→ **TASK DETAILS**
Lines holding the string "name": copy each one from the listing below.

→ **THE RECORDS**
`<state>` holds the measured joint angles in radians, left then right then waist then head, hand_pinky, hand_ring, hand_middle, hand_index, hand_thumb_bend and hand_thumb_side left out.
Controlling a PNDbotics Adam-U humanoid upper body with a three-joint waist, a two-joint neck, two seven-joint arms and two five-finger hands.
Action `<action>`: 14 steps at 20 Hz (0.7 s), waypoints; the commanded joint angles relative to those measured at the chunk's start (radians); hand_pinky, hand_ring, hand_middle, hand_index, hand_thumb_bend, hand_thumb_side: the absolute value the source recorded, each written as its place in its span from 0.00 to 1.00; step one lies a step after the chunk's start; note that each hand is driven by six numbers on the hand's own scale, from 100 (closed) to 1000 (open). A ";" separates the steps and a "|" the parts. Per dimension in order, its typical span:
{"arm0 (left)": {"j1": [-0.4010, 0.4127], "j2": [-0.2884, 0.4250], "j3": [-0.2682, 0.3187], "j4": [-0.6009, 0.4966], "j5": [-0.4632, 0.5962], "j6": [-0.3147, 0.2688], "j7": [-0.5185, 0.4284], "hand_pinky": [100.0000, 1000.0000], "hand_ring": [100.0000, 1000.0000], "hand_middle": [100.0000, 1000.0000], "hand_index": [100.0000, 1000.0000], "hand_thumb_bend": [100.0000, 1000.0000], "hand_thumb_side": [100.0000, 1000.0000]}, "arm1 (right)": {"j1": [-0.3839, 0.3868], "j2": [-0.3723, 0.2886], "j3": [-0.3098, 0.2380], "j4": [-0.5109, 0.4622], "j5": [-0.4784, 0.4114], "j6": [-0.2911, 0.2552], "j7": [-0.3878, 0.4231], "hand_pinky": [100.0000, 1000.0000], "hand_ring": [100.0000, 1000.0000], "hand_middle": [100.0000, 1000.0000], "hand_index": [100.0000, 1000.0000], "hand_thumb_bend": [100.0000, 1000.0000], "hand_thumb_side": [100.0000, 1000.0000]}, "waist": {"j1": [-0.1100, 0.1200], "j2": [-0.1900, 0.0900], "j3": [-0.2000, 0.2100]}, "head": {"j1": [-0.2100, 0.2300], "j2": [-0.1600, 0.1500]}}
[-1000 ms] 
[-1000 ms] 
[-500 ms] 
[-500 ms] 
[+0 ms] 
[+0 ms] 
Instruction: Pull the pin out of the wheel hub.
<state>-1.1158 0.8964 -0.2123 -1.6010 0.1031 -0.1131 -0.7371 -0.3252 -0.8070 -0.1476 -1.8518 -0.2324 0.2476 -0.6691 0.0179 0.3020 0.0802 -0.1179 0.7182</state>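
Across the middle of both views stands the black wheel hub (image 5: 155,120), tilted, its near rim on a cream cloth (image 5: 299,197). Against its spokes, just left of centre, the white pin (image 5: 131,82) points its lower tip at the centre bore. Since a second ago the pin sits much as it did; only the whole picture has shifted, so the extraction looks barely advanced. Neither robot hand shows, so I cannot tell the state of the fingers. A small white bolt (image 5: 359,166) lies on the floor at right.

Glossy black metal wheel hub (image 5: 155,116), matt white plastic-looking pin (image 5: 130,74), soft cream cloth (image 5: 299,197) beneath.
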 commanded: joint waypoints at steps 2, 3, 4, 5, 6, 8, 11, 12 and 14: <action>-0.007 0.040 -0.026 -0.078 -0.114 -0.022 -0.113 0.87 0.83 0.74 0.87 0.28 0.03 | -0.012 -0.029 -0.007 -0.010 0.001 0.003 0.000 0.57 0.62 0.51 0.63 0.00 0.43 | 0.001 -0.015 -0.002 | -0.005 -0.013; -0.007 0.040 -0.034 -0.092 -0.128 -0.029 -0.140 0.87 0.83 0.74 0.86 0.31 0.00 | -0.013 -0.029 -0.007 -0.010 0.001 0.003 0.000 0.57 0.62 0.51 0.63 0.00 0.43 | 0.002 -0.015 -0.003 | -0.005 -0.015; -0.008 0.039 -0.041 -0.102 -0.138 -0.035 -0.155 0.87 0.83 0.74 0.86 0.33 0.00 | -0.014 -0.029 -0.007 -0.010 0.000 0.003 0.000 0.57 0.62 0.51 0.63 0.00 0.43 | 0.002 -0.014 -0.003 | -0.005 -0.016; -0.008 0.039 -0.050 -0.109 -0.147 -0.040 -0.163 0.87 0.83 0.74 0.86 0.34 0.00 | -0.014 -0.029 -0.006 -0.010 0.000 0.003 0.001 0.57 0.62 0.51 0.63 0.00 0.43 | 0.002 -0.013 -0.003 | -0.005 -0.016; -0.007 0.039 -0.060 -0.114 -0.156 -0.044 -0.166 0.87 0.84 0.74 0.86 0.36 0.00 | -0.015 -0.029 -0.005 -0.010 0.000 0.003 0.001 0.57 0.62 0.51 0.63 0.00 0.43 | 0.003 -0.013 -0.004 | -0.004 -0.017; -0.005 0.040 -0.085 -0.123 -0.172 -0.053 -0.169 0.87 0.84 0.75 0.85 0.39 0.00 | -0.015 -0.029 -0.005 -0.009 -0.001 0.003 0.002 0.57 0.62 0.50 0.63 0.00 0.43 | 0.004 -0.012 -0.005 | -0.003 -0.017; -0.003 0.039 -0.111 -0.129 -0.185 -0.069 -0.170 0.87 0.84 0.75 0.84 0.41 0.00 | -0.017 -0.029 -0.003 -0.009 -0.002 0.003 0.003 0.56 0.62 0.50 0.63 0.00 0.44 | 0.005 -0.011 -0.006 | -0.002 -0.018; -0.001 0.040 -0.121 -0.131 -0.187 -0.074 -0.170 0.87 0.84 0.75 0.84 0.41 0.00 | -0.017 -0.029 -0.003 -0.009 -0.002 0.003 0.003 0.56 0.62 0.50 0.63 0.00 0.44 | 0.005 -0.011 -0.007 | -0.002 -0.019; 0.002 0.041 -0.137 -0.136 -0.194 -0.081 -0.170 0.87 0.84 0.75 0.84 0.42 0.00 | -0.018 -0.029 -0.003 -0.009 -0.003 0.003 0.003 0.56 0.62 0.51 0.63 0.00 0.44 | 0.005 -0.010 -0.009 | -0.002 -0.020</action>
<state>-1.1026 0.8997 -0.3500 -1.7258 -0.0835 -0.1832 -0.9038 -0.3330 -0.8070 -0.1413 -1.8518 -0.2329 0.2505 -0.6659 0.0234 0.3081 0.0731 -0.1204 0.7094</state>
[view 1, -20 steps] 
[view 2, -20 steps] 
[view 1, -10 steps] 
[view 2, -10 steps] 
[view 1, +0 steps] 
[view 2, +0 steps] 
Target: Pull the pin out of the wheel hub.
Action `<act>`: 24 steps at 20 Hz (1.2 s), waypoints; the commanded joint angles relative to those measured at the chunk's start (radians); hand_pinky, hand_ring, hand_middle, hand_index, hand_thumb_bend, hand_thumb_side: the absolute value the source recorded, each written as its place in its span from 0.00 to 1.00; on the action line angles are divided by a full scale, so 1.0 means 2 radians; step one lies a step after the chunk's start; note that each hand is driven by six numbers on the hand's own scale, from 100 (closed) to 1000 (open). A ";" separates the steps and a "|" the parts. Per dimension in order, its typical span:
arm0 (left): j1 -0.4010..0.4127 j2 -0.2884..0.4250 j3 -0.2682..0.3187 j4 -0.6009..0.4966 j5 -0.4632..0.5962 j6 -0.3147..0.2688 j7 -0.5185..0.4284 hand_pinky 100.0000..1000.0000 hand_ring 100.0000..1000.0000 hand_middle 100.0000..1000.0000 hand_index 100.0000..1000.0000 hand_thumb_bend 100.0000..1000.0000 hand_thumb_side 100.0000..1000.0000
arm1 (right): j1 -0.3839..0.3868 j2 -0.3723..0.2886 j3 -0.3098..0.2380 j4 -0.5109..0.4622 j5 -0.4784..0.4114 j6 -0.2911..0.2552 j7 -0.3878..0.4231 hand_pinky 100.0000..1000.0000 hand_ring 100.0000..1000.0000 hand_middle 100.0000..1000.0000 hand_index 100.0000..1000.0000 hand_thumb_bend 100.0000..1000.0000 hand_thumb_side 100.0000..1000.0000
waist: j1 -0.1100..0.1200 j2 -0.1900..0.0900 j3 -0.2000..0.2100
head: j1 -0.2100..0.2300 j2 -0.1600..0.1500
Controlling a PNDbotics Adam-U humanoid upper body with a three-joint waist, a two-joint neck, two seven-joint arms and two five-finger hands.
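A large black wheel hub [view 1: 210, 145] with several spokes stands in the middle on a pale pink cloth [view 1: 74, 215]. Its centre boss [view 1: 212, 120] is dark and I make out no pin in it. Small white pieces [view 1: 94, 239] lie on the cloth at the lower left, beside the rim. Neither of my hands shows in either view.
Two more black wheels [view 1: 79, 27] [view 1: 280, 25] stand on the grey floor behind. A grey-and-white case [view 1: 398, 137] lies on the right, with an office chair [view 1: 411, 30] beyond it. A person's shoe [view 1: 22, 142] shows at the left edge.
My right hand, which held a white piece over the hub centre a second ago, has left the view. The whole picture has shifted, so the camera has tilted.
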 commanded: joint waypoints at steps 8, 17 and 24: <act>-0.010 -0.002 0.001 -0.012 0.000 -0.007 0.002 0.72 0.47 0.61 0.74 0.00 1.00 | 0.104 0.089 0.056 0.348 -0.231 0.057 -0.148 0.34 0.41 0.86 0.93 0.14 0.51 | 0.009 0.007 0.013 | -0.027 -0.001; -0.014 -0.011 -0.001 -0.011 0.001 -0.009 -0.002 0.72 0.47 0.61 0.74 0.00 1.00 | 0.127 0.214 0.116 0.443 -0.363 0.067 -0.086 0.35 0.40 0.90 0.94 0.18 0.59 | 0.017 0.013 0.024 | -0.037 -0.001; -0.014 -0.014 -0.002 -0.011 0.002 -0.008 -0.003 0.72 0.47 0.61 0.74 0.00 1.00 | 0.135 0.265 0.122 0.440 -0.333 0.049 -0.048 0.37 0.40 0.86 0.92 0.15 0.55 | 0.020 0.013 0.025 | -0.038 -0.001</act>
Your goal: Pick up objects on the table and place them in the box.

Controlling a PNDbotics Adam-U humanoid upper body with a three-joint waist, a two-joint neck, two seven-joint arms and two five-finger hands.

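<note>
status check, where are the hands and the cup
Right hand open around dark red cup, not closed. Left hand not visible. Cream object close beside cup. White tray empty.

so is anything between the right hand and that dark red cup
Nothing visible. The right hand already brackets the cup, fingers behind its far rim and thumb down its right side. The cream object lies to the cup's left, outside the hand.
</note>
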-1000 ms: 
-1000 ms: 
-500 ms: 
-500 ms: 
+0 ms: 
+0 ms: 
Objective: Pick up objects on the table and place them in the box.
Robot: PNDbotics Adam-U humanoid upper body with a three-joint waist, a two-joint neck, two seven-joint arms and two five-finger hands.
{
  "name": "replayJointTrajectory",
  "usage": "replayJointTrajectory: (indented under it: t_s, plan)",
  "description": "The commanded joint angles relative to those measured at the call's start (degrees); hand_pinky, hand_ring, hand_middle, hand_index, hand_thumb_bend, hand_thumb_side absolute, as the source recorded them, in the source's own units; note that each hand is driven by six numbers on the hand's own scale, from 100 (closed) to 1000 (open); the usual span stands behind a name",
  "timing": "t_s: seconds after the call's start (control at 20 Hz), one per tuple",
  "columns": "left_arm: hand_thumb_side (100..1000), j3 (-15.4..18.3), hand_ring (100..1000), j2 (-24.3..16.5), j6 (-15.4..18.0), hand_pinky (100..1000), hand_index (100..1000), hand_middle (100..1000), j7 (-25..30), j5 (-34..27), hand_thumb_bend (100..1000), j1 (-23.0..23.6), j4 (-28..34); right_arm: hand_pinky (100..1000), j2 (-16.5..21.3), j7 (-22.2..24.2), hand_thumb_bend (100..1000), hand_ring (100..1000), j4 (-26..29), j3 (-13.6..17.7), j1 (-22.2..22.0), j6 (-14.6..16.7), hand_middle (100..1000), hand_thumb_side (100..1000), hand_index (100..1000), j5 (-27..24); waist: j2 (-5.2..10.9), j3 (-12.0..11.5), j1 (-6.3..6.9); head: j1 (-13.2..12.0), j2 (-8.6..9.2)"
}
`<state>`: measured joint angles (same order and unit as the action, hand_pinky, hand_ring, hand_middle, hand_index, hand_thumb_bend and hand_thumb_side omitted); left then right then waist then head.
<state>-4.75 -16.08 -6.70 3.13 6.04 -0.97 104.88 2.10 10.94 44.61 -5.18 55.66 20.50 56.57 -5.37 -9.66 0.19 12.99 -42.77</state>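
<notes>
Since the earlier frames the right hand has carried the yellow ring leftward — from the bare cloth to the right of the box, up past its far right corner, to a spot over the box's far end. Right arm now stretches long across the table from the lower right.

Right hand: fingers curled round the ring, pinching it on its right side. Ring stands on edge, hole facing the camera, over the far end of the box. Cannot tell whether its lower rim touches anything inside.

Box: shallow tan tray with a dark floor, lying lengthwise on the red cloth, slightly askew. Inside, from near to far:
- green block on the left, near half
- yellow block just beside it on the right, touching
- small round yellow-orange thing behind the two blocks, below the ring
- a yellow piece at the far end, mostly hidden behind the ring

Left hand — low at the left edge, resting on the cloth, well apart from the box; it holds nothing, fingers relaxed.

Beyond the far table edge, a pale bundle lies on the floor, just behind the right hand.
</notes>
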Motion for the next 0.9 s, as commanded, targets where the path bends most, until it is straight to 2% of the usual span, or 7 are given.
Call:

→ **EXERCISE SOLUTION**
  "name": "replayJointTrajectory",
  "description": "The commanded joint angles relative to those measured at the call's start (degrees); hand_pinky, hand_ring, hand_middle, hand_index, hand_thumb_bend, hand_thumb_side absolute, as the source recorded them, in the source's own units; note that each hand is driven by six numbers on the hand's own scale, from 100 (closed) to 1000 (open); the usual span stands behind a name",

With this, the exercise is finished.